**EXERCISE**
Exactly as written, output the lines below starting from the first and ending with the line that contains "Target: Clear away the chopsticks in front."; omit pictures.
╭─ EXTRACTED ENTRIES
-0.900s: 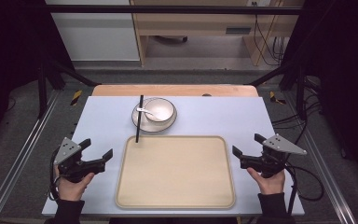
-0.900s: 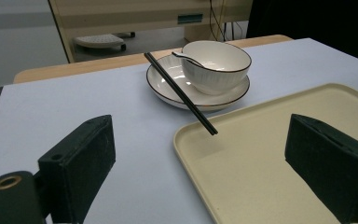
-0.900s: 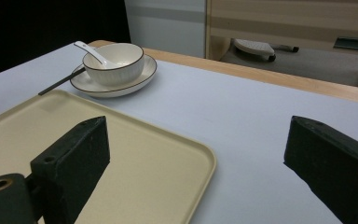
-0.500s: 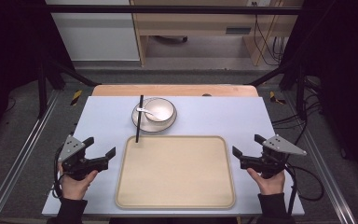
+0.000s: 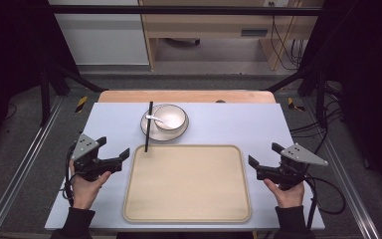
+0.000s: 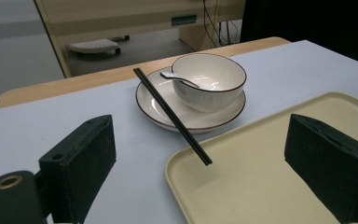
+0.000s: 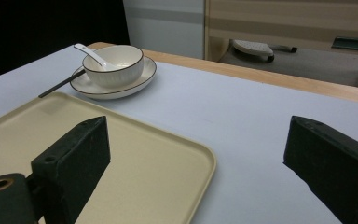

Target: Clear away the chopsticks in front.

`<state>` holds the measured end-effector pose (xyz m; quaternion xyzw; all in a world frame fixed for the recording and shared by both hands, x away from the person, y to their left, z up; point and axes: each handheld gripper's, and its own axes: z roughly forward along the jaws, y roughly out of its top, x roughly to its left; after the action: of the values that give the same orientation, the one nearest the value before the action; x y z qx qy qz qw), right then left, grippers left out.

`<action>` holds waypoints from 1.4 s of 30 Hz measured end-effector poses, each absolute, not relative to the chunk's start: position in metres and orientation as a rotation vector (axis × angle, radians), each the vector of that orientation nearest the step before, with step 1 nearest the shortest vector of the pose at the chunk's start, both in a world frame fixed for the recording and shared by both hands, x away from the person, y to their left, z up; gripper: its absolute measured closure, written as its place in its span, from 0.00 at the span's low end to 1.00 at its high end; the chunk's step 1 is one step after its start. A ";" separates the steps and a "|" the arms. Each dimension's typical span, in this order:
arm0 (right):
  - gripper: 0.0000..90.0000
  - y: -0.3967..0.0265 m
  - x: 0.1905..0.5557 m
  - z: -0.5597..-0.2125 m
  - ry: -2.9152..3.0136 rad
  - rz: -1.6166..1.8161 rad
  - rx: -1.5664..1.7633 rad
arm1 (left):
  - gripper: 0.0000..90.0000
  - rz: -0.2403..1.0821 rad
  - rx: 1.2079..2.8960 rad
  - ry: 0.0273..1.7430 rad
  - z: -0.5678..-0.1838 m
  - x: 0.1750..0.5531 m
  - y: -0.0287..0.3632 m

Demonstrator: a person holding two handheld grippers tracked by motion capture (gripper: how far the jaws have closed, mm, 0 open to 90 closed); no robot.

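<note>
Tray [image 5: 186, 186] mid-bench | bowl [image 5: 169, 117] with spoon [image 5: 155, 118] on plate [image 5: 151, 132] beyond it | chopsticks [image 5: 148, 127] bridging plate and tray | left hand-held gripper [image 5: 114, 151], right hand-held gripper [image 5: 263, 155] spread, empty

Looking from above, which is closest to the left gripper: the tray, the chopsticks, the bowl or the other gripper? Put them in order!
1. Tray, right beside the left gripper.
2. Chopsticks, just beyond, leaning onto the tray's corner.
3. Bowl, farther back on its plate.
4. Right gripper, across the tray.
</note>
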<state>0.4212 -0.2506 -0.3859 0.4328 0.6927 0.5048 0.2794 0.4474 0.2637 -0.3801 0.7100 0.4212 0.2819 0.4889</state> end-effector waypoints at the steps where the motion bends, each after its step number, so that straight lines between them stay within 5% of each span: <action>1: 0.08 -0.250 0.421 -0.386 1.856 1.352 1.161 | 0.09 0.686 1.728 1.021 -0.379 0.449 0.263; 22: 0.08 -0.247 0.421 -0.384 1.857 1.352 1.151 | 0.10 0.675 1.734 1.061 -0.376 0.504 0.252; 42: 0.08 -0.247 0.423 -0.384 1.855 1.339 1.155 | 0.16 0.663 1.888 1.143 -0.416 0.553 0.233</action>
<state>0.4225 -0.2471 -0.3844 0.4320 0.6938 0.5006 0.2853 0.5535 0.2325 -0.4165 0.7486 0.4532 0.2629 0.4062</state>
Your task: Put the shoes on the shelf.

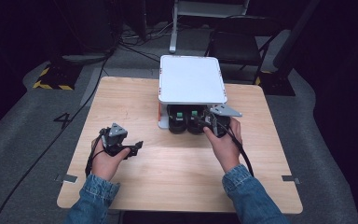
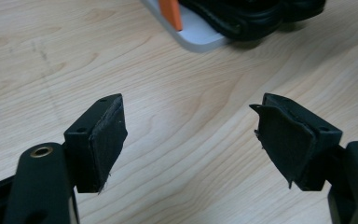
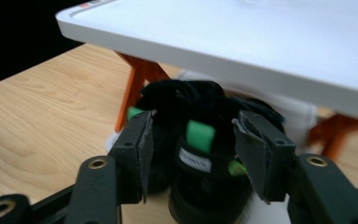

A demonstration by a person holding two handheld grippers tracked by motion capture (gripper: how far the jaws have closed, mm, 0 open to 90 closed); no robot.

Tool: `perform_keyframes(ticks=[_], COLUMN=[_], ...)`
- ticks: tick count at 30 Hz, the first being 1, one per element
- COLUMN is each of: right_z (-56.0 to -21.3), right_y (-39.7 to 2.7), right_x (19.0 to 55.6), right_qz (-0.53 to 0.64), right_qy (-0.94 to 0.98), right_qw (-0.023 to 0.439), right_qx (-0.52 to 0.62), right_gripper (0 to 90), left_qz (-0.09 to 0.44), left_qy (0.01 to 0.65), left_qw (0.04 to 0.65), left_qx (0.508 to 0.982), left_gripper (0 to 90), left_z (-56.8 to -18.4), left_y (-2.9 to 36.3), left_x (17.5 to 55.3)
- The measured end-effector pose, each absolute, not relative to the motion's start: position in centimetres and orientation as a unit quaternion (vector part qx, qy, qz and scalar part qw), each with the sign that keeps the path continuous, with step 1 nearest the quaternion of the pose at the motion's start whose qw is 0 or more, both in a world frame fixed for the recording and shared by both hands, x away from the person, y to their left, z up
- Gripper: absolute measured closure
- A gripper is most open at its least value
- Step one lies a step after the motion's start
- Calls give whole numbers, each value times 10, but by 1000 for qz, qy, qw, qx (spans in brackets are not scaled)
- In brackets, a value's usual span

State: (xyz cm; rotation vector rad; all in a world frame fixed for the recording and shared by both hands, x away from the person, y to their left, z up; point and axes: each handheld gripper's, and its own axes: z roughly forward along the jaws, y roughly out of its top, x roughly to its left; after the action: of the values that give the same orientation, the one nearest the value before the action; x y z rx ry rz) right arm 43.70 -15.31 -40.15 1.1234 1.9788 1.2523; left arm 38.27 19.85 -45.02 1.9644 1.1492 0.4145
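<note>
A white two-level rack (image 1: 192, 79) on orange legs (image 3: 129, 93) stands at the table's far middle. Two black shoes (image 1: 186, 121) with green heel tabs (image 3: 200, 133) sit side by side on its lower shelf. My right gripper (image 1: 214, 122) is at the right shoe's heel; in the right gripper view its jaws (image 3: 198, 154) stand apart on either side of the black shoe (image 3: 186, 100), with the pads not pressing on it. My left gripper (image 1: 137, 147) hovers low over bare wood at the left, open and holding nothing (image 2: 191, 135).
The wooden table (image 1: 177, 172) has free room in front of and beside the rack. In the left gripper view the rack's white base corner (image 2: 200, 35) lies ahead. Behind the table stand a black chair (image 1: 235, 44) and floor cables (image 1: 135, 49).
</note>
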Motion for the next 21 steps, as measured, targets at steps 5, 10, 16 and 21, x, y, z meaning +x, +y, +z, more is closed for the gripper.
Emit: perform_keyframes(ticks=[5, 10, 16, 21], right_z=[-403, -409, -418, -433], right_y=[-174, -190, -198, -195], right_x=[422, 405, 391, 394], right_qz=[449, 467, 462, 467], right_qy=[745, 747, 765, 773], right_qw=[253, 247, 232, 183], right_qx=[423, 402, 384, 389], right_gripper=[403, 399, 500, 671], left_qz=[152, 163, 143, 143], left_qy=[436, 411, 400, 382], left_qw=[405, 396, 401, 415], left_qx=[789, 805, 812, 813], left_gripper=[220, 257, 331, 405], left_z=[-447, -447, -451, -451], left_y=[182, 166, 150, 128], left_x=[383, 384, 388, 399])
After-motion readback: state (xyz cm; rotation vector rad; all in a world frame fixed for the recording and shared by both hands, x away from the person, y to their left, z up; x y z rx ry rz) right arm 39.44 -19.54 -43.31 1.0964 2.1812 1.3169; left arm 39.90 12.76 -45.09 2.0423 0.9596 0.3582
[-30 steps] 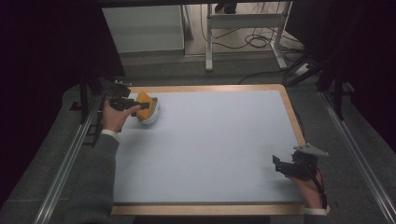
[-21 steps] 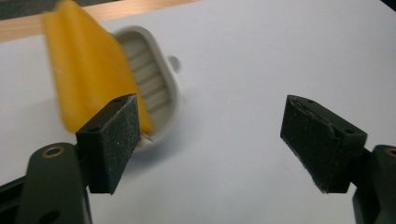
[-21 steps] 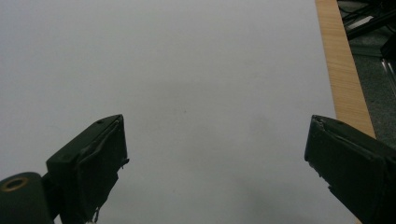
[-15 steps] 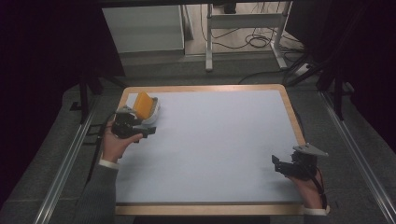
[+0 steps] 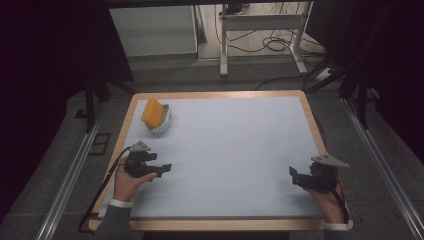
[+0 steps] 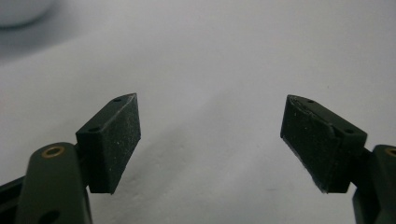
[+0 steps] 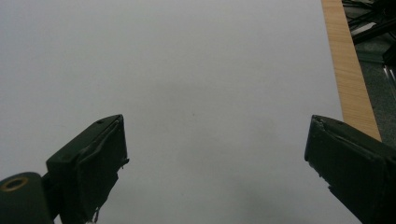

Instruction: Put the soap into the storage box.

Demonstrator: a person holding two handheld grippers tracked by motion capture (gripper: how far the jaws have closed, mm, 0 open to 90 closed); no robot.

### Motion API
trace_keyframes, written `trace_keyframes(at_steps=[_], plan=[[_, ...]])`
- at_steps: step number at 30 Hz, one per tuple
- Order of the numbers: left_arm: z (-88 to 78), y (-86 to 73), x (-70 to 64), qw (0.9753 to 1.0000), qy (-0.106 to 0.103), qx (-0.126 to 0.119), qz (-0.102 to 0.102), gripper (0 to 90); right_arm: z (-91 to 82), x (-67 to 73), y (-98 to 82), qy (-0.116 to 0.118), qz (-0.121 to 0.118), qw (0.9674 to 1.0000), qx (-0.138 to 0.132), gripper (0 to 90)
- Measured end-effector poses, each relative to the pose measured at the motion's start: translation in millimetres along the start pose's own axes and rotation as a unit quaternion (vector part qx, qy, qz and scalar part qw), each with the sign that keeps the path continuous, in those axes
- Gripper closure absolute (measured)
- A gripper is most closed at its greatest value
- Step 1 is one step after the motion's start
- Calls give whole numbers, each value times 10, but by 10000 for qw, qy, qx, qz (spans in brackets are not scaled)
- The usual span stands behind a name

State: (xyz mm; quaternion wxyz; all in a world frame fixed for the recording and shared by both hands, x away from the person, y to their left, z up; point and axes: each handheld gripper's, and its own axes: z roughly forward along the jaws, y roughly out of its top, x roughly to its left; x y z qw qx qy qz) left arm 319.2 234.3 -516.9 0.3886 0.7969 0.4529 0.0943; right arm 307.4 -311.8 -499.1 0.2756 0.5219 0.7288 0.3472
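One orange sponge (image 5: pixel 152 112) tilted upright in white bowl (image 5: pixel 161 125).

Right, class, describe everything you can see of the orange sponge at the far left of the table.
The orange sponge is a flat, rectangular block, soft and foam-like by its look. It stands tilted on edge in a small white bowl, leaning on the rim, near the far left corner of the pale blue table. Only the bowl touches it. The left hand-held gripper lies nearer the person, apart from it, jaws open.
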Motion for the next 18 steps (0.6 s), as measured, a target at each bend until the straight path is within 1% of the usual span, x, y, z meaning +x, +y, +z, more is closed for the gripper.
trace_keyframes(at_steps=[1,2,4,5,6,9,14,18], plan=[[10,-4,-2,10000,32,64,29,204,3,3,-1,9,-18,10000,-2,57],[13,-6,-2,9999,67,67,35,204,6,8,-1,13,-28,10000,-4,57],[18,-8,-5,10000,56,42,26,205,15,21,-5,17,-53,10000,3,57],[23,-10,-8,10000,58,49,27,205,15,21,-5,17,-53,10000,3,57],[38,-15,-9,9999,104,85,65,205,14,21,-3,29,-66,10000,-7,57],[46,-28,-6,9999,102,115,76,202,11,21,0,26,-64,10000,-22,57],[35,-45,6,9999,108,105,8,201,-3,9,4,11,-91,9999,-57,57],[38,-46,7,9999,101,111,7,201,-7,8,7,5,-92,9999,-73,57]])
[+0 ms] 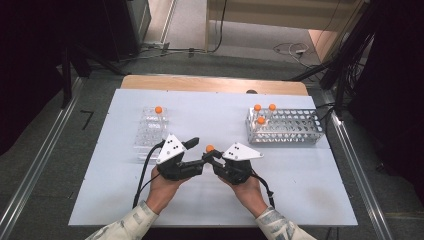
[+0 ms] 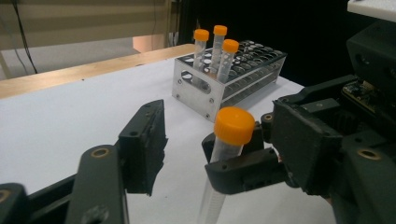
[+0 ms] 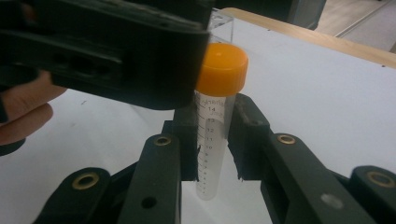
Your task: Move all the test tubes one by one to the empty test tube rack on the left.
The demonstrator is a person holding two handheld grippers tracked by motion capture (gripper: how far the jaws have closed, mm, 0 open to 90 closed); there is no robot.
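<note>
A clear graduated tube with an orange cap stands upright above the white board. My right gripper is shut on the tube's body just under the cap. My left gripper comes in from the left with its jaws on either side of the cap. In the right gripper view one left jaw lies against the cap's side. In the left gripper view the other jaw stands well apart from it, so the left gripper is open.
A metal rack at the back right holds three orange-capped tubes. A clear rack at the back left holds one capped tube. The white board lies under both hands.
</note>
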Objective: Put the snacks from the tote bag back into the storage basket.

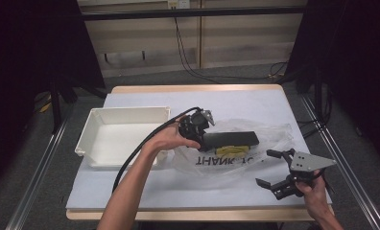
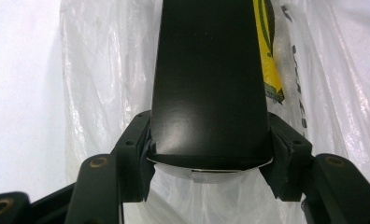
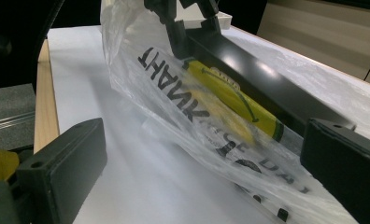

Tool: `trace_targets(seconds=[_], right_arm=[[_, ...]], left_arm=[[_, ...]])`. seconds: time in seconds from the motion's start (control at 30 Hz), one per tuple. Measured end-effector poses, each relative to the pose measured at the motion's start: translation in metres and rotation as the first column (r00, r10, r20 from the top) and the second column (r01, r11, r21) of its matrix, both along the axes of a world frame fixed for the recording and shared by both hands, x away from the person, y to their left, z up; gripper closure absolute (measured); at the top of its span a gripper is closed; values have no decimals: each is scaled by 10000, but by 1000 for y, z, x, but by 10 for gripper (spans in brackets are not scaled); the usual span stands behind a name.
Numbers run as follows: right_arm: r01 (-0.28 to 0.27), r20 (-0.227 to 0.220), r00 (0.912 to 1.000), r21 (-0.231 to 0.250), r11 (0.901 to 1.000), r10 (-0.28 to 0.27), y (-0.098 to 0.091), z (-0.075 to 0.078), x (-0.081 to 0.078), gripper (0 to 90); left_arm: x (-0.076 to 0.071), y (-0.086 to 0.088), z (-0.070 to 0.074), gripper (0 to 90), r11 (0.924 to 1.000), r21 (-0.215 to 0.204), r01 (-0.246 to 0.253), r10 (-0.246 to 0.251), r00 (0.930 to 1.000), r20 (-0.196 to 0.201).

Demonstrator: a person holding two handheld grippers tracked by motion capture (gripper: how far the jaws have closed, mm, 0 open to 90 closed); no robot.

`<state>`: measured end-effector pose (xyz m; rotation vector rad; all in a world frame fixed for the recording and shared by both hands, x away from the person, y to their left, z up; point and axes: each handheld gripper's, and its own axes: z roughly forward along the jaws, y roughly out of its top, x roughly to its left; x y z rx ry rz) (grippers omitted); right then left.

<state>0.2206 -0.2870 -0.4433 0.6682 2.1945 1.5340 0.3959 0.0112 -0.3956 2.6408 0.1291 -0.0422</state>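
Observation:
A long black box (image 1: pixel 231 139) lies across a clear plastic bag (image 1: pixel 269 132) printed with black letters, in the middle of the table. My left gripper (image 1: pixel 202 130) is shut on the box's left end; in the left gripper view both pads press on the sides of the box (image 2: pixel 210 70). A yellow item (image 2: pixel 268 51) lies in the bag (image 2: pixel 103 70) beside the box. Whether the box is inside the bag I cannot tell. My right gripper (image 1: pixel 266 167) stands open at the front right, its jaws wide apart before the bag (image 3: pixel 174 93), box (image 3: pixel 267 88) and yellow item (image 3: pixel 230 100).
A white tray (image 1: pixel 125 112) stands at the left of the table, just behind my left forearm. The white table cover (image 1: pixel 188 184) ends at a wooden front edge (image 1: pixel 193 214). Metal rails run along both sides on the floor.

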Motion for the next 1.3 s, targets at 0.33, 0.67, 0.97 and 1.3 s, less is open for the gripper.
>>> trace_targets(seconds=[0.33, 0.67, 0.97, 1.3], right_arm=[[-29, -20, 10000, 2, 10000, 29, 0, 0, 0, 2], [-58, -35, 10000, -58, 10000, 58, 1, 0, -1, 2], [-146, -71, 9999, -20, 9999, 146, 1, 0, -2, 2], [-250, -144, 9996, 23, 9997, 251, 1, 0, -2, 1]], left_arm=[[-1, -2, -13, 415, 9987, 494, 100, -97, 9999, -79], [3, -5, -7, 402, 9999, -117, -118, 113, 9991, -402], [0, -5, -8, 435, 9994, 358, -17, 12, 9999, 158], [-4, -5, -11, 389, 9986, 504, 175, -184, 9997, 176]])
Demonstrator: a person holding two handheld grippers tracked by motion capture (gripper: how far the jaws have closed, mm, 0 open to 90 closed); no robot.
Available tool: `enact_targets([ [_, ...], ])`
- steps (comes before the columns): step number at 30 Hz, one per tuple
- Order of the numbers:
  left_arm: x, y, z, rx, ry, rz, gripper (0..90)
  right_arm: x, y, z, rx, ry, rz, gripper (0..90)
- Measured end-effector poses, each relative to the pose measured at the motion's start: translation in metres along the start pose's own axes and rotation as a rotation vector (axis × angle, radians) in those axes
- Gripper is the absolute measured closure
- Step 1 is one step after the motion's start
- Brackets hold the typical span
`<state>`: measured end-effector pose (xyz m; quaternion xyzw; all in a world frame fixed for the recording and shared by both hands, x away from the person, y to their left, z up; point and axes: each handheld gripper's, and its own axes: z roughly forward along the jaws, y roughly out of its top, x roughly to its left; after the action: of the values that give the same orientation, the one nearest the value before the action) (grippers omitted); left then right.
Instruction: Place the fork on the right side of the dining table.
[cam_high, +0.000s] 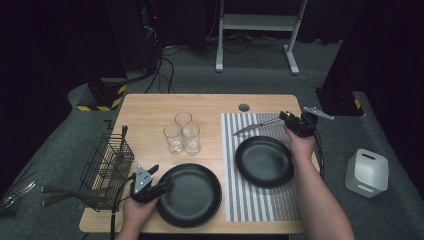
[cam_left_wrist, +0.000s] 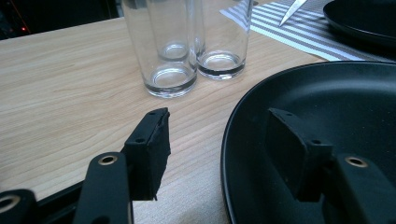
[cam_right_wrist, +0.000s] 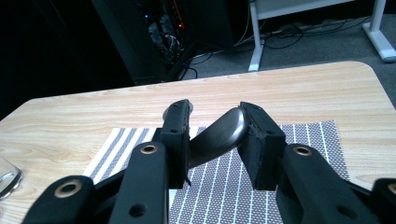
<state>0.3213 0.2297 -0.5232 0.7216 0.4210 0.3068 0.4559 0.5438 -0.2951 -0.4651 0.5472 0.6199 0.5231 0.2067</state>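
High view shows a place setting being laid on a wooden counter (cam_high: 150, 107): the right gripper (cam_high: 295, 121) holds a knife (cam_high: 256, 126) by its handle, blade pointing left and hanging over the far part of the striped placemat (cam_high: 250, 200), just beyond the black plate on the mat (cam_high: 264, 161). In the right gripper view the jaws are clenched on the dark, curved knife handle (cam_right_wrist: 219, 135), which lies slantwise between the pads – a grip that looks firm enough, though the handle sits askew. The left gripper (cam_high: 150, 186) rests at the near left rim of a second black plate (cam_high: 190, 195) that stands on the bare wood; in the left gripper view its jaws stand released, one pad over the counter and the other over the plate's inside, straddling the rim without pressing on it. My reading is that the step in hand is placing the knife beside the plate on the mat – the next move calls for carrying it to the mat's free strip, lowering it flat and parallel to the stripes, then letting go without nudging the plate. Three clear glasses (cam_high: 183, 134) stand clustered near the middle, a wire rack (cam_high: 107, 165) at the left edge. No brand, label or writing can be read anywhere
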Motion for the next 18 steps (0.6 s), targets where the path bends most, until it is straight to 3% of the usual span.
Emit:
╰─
**PROBLEM SOLUTION**
-0.900s: 
-0.900s: 
-0.900s: 
-0.500s: 
+0.000s: 
+0.000s: 
+0.000s: 

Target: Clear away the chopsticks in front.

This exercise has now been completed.